Rituales
Acaba de comenzar la campaña electoral que pretende animarnos a votar en las urnas municipales, autonómicas y europeas. Y lo hace bajo un clima político más bochornoso que nunca, con todos los partidos enzarzados en achacarse unos a otros sus corrupciones más fraudulentas. Dados los precedentes, cunde la sospecha de que todo es verdad, pero no toda la verdad, pues parece mucho mayor la corrupción oculta que aún está sin descubrir todavía. El último escándalo que acaba de destaparse es el del lino, afectando a la cabeza misma de la candidatura europea del partido gubernamental. Pero no sabemos si antes de que acabe la campaña estallarán nuevas revelaciones, quizá relativas a las múltiples ramificaciones del caso Torras.Así que, juzgada con espíritu censor, la pestilencia que despide nuestra clase política resulta nauseabunda. Y encima, aún tienen el valor de pedirnos que les votemos tapándonos la nariz, apelando a nuestros intereses más rapaces y rastreros. Además, por si esto fuera poco, la mayoría parlamentaria aparta estos temas de su agenda de debate, aplazándolos para después de las elecciones para evitar que contaminen la campaña electoral. Lo cual, como ha observado con lucidez Ramoneda, es una contradicción flagrante, pues en teoría la campaña debería servir para debatir en público cuestiones como éstas, precisamente. ¿O no es así? ¿Y si la campaña sirviera para otra cosa?

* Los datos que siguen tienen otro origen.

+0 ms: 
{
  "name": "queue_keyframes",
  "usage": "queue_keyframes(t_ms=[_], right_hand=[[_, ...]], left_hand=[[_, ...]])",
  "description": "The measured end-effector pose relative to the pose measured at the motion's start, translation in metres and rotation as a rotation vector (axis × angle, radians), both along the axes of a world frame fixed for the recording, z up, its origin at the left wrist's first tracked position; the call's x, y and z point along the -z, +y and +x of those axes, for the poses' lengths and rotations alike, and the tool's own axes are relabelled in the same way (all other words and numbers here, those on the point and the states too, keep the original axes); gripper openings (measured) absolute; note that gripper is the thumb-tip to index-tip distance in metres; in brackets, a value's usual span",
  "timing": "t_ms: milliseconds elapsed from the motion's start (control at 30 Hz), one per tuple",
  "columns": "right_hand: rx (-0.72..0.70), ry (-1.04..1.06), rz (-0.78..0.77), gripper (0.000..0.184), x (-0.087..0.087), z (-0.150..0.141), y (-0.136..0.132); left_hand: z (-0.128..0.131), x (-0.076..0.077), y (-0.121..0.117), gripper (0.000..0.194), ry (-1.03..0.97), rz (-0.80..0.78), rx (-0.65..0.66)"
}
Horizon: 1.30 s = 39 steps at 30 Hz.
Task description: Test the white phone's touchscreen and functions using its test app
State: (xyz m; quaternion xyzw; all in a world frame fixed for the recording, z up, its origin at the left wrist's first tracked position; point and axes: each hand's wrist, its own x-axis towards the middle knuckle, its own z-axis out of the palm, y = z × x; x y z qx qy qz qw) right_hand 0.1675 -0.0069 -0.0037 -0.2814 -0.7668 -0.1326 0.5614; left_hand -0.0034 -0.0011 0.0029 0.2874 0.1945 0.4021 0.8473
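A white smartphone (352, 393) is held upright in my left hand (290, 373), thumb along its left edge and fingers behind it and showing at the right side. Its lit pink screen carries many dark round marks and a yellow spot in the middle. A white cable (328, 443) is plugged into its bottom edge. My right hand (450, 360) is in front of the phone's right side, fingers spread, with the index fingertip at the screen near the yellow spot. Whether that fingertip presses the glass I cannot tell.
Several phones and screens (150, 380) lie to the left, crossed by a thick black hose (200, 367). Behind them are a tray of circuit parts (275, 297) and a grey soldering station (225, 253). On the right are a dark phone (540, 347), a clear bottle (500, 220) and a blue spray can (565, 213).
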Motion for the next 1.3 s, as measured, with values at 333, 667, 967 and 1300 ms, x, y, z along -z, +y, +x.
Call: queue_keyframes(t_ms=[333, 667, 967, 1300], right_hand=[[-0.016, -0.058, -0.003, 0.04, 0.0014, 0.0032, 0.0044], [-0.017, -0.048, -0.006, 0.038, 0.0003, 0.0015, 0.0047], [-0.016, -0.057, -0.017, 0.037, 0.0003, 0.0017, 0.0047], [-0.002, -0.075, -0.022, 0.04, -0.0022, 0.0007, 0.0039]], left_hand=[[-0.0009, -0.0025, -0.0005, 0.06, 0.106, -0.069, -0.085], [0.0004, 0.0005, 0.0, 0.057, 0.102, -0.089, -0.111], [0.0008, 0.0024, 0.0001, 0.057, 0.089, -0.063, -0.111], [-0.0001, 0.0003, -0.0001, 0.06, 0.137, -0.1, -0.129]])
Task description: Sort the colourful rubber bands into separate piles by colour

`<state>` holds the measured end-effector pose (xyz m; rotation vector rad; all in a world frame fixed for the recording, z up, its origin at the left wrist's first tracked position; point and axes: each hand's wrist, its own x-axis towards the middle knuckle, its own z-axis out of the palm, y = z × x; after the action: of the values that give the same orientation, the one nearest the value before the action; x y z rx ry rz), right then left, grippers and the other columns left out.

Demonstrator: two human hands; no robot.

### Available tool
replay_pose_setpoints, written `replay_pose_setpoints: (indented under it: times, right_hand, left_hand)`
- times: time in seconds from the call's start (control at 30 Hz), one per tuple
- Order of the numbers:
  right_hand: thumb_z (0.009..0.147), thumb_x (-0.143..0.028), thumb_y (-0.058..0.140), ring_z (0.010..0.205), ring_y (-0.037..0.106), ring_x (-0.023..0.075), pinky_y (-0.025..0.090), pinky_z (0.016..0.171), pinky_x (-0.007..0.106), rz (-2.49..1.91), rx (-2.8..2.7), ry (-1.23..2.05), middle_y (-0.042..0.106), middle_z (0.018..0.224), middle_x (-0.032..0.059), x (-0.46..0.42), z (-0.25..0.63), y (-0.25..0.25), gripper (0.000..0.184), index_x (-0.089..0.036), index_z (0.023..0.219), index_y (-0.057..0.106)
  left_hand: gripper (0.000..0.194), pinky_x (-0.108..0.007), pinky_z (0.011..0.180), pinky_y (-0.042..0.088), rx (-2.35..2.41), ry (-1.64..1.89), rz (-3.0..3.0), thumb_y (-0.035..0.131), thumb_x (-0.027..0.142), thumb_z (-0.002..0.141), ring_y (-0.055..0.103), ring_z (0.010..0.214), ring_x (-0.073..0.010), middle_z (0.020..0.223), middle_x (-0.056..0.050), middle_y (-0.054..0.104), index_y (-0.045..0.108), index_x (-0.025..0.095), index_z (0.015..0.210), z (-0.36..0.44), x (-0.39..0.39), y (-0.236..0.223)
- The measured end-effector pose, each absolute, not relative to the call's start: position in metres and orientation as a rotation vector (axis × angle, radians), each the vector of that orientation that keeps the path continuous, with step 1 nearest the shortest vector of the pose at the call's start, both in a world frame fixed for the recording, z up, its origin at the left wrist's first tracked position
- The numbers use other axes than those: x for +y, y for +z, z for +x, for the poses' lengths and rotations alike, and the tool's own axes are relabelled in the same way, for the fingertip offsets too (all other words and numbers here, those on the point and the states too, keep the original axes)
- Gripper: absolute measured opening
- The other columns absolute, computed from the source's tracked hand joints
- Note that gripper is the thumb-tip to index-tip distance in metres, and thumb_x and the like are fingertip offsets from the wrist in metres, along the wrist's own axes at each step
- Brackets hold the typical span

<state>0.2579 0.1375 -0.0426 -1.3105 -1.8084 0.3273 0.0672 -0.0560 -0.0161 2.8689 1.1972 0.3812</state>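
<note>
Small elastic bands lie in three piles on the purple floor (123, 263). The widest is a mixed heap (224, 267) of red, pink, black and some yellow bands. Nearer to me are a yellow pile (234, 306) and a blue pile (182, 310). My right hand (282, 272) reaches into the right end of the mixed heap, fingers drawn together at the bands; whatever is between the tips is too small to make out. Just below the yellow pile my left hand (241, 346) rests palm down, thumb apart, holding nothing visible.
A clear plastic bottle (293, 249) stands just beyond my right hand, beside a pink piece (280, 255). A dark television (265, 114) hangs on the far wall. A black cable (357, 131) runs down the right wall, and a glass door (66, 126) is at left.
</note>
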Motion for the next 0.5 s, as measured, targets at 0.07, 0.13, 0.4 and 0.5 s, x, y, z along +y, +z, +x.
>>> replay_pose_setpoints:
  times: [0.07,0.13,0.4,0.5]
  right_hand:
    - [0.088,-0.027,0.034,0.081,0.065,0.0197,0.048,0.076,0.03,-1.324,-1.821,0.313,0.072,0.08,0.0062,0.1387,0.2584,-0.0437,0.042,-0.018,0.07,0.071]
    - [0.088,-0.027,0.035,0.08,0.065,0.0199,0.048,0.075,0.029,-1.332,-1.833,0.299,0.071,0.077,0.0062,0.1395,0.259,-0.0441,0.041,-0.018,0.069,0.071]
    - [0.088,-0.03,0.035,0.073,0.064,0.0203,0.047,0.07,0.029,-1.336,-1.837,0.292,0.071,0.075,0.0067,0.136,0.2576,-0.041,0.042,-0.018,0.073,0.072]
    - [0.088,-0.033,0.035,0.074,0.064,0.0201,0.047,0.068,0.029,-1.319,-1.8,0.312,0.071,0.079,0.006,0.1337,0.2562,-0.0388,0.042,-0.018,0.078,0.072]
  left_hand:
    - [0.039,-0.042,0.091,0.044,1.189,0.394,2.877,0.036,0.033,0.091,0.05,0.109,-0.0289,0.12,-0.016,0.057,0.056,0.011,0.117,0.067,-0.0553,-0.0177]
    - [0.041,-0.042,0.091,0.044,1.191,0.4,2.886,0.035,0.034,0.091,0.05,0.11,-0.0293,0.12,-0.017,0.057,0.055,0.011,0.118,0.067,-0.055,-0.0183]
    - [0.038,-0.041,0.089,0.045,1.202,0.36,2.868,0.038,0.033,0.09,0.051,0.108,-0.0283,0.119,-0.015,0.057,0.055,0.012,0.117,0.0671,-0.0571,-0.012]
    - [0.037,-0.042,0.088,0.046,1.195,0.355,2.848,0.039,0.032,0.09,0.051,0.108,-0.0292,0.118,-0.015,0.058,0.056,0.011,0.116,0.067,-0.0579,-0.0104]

En realidad, una campaña electoral ya no es una esfera pública de debate, sino un escenario para el espectáculo político. En efecto, como ha subrayado Bernard Manin, hoy ya no estamos en una democracia de partidos, sino de audiencia, donde lo que cuenta no son tanto los programas electorales que se ofertan en campaña como la imagen de los candidatos que se presentan en escena. Dada la creciente movilidad social, la indefinición de las preferencias políticas y la fragmentación de las divisorias electorales, la fidelidad de los votantes se ha hecho cada vez más precaria y volátil.
En consecuencia, la oferta política se ha hecho personalista, y ahora la chance electoral depende de la confianza que logren inspirar los candidatos. Sobre todo en los comicios locales, donde la inmediata proximidad permite a los votantes identificarse con aquellos líderes en quienes más y mejor se reconocen.
Por eso las campañas electorales se han convertido hoy en un mero ritual escenográfico: el principal rito político de las democracias parlamentarias. En tanto que tales, parecen ficticias y ociosas, sirviendo sólo para seducir con su barato efectismo mediático a los electores más crédulos o menos informados. Pero esto no implica que sean sólo redundantes, pues no hay que considerarlas como un medio para informarse, sino como una ceremonia ritual: una celebración lúdica y espectacular. Y según ha observado la antropología, la función de los ritos es regenerar la cohesión cívica y restaurar el contrato social, amenazados de deterioro como consecuencia de su rutinaria erosión cotidiana. Pues bien, eso hacen los ritos electorales: reafirmar el tácito contrato que vincula a electores y elegidos, renovando el libre consentimiento que los ciudadanos deben otorgar a sus futuros gobernantes. Ahora bien, en el parlamentarismo inventado para sustituir a la lucha civil, esos rituales adoptan la forma de espectaculares competiciones deportivas, donde los contendientes pugnan por ganar. De ahí que, como sucede con todo espectáculo deportivo, el interés electoral dependa sobre todo de las expectativas abrigadas sobre el vencedor más probable.
Si reina la incertidumbre porque los contendientes están muy igualados y hay juego limpio, entonces las pasiones crecen porque la expectación aumenta. Pero si, como sucede ahora, ya se sabe de antemano quién es el favorito que va a ganar (porque hace tongo, juega con cartas marcadas, ha comprado al árbitro mediático y su contrincante tiene las manos atadas), entonces ya no hay expectación alguna, el interés decae y las pasiones políticas se apagan, cundiendo el desaliento. Sólo queda, de rebote, la bronca y el derecho al pataleo.